= Liga Matemática =

Mathematics competition in Spain

The Liga Matemática is a mathematics competition organized by the National Association of Mathematics Students.

== History ==
The Liga Matemática began at the 2023 National Meeting of Mathematics Students. The match between the Autonomous University and the University of Barcelona was held at the Mathematics Museum of Catalonia. On 23 March 2024, the match between the University of Zaragoza and the University of La Rioja was played in person in Tudela. In April 2024, the in-person match was played between the University of Valencia and the Technical University of Valencia.

On 10 January 2024, Vavel began covering information about the competition.

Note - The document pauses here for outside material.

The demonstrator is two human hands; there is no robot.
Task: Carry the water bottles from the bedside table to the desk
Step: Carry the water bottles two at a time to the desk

In the competition, teams of mathematics students from universities throughout Spain participate, such as the University of Valencia, the University of Cantabria, the University of Barcelona, the Autonomous University of Barcelona, the University of Santiago de Compostela, the University of La Rioja, the University of Málaga, among others.

The Final of the Liga Matemática 2023-2024 was held in May 2024. The winning team was the University of Almería.

La final round of the Liga Matemática 2024-2025 was held in Oviedo. The winning team was the University of Valladolid.

== Format ==
The matches consist of 3 mathematical problems and last 90 minutes. Between 3 and 6 players selected by the delegate participate in each match. When a team manages to solve a problem, it must immediately announce it to the referee and send it to him for correction. The correction must be final: it will be considered a goal or an error. Both teams should know the result of the correction, although no details will be provided about the reason for the error, if any. The team that solves all 3 problems first will finalize the score, avoiding a 3–3 tie. For example, if in a match the score is 2-1 and the first team solves the remaining problem, the final result will be 3–1, regardless of whether the second team manages to solve any of the other two problems in the remaining time.